We all have that sigh of relief when our kids are finally asleep and we have have those precious minutes to rest, have adult conversations or watch something that isn't child friendly on TV. But having our children in a good sleep routine and gaining the right amount of sleep is much more than giving us some much needed sanity (although that is a good reason too).


Sleep is vital for our health, mood and development. Having adequate sleep is just as important as eating well and exercising. Sleep is directly linked to immune function, growth, concentration, memory, mood, the ability to learn and even coordination. Sleep is so incredibly important to well-being but is also one of the biggest issues parents have with their children. Getting kids to sleep, having them wake up several times a night or having them wake before the crack of dawn are all common problems that parents experience. I have often heard parents say that they have just given up and adjusted to their child's poor sleep style. While I understand this completely, especially if this has just been a way to "survive" and get some much needed sleep for yourself, I suggest that we understand why sleep is such a priority and worth supporting.



Sleep keeps us healthy

There is a lot of research to show that sleep is directly linked to our immune function. When we sleep our body produces proteins called cytokines which fight infection. There are studies that have shown that if an adult gets less than 7 hours of sleep a night, they are 3 times more likely to catch a cold than adults how have 8 hours sleep (Mahoney, 2014). That is just a difference of one hour of sleep, and yet it has a huge impact on our ability to stay well.


Growth hormone is also produced when we sleep. This is why babies will sleep for long periods, their body is doing everything that it needs to grow and develop. It does all this by just sleeping.


Concentration and attention

As adults, we know that when we haven't had enough sleep, we can't think straight. We tend to be more impulsive and not able to think through the consequences. Now imagine that in an underdeveloped brain where logical thinking and impulse control is already limited. There is no way that a sleep deprived child would be able to sit in a classroom and listen to a teacher or complete academic tasks.


Interestingly, the symptoms of sleep deprivation and Attention Deficit/Hyperactivity Disorder (ADHD) are very similar (Owens, 2016). It can be a bit of the "chicken and the egg" problem as a high percentage of children with ADHD also have difficulty sleeping. But it is important to determine if a child has a sleep disorder when considering ADHD as they are so closely aligned.


Memory and learning

Studies have shown that young children are able to retain information and perform better when they took a nap as apposed to the times that they didn't have a nap. This is because sleep is so important for the brain to function.
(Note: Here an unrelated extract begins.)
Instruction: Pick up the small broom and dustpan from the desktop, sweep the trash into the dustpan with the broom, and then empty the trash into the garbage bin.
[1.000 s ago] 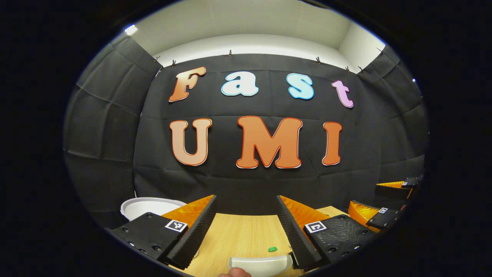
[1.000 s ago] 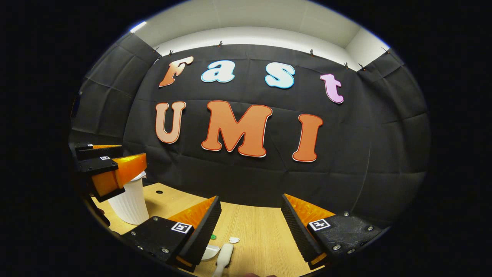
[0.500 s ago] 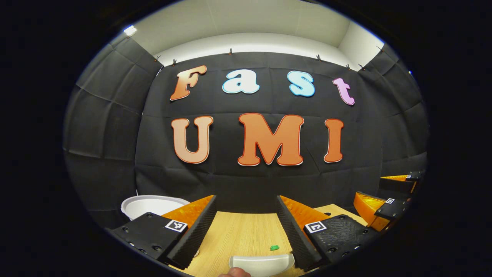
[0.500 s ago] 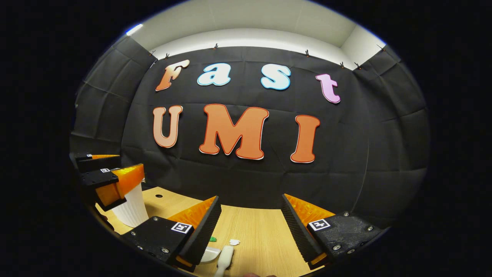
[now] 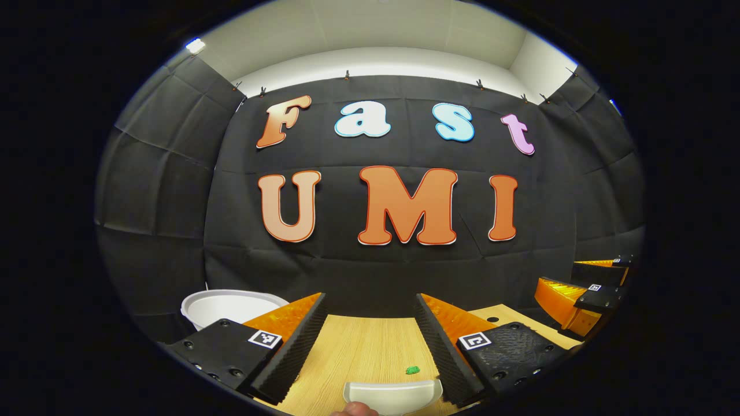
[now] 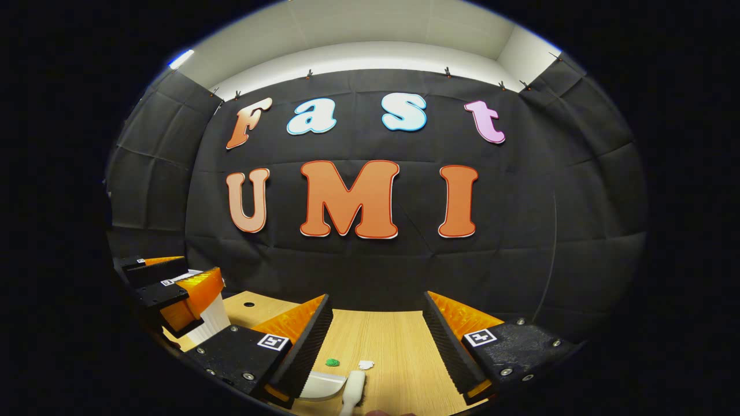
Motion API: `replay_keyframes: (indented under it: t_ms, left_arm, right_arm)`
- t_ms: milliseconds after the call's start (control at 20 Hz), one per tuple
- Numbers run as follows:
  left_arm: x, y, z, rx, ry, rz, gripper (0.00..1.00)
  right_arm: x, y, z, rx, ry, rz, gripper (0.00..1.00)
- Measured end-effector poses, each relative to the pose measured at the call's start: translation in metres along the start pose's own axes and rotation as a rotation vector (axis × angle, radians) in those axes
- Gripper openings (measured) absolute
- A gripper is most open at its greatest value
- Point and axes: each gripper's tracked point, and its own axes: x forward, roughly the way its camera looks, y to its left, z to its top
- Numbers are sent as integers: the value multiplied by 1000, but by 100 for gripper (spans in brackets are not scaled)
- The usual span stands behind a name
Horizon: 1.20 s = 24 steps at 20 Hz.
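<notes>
Currently both jaw pairs stand wide apart, holding nothing. Left gripper (image 5: pixel 370 341): a white plastic dustpan (image 5: pixel 392 396) lies on the light wooden desktop (image 5: pixel 364 352) below the jaw gap, a small green scrap (image 5: pixel 413 370) just beyond it. Right gripper (image 6: pixel 376 341): the white broom handle (image 6: pixel 354 392) lies between the jaws, with a white scrap (image 6: pixel 365 364) just ahead. A white ribbed bin (image 5: pixel 231 305) stands beyond the left gripper's left finger.

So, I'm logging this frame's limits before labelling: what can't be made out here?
- Dustpan, left gripper view: cut off by the bottom edge; handle unseen.
- Small broom, right gripper view: cut by the bottom edge; bristles unseen.
- Garbage bin, left gripper view: body hidden behind the left gripper; contents unseen.
- Green scrap and white scrap: too small to identify.
</notes>
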Motion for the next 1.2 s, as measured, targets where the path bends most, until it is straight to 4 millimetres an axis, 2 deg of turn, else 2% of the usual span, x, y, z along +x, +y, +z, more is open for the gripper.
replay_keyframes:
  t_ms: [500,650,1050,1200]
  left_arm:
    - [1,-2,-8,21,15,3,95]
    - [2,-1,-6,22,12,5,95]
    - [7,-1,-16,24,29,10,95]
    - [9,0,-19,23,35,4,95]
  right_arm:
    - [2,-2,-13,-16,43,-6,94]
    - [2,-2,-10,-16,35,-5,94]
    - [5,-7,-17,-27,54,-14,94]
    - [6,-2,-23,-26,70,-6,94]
When we sleep there are neurotransmitters, chemicals that cause brain cells to communicate, that help you to remember what you have heard, learned or seen while you were awake. Sleep is also linked to neuroplasticity, which is the ability for the brain to grow new pathways and develop. So, when our kids are getting enough sleep their brains are able to remember what they have learned and form new pathways so that what they learned becomes easier.


Mood

We all know that when we haven't had enough sleep, we tend to be cranky and our tolerances are really low. Now combine this with poor development of emotion regulation and that pretty much sums up the over tired child laying on the floor crying because someone else opened the front door first, or whatever the trigger was. However, sleep deprivations can be far more detrimental when it comes to mood. Poor sleep has been linked to increased levels of anxiety and depression in both children and adults.
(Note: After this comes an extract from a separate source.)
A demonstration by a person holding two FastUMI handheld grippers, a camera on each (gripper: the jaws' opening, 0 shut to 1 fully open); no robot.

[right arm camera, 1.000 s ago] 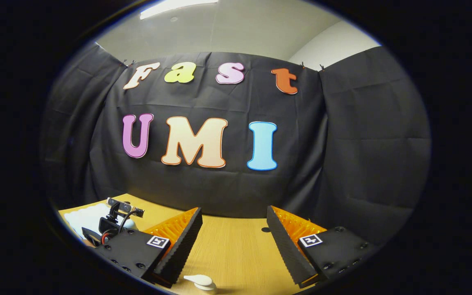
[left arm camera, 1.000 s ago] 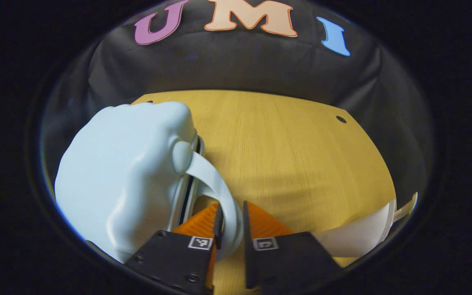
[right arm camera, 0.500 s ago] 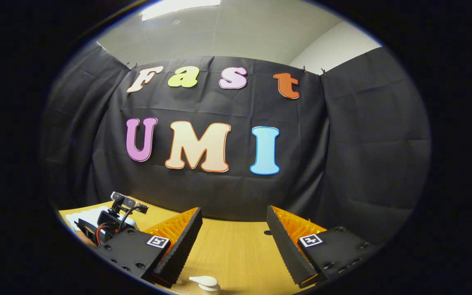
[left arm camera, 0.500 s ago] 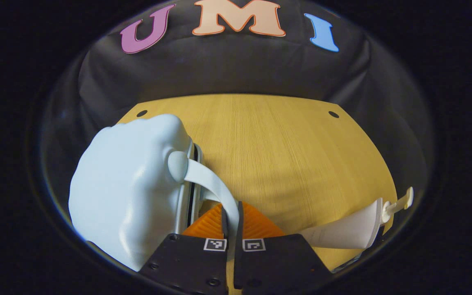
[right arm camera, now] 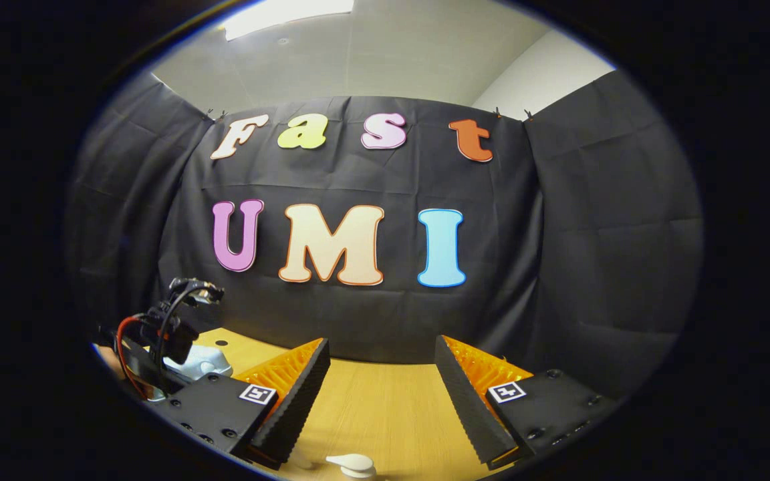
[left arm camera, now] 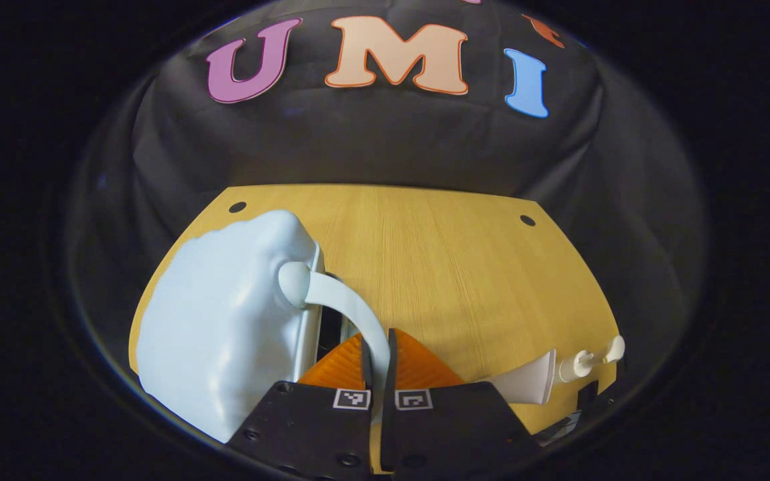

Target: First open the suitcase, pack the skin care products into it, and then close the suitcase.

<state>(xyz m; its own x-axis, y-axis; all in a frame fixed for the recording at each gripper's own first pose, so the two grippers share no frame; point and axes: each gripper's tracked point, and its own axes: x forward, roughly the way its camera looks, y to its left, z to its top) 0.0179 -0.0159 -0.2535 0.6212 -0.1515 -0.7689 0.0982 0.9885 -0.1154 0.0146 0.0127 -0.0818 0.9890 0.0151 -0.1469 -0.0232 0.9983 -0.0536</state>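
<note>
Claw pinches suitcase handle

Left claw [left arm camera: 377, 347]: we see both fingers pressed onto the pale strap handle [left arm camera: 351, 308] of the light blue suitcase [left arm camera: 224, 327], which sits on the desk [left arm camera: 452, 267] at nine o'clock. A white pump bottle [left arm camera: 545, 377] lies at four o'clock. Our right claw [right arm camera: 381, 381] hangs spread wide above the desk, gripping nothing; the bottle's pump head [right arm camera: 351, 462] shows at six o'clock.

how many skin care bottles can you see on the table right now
1: a white pump bottle lying on the wooden table, right of the left gripper; its pump head sits below the right gripper. More may be hidden.
</note>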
Children who have sleep disorders have been found to have excessive brain arousal during sleep. That means that their brain is continuing to go into fight or flight mode during their sleep. The ripple effect is that this changes their hormones, cortisol (stress hormone) levels and will impact their mood. I will never forget seeing a young boy in my office who was highly anxious. I saw him several times and tried to give him strategies to manage the anxiety. Then one day he came into my office as a completely different child. He was calm and happy, something I had never seen him be before. When I asked what had happened, his parents told me that they had discovered that the boy had sleep apnea and this had now been treated. In other words, the only thing that had changed was that he was getting enough sleep.



What is enough sleep

National Sleep Foundation guidelines recommend that children from 1-3 years should be having 12-14 hours of sleep a day. Children 3-5 years should have 11-13 hours and 5-12 year old children should have 10-11 hours of sleep a night. There is no way to be exact in this, everyone is different. Some kids will need more and some will need less but the research does suggest that sleep should be around these times. Other research has shown that it doesn't take long for the negative impacts of sleep to become evident in children. Research has shown that just one our less a night for four nights is enough to negatively impact children's health. That is something to be aware of during school holidays.



Improving sleep.

I wish there were magic cures to help with sleep issues. The truth is there is no one thing you can do to help, it is lots of little things that need to be done to help improve sleep and we have to be consistent with them.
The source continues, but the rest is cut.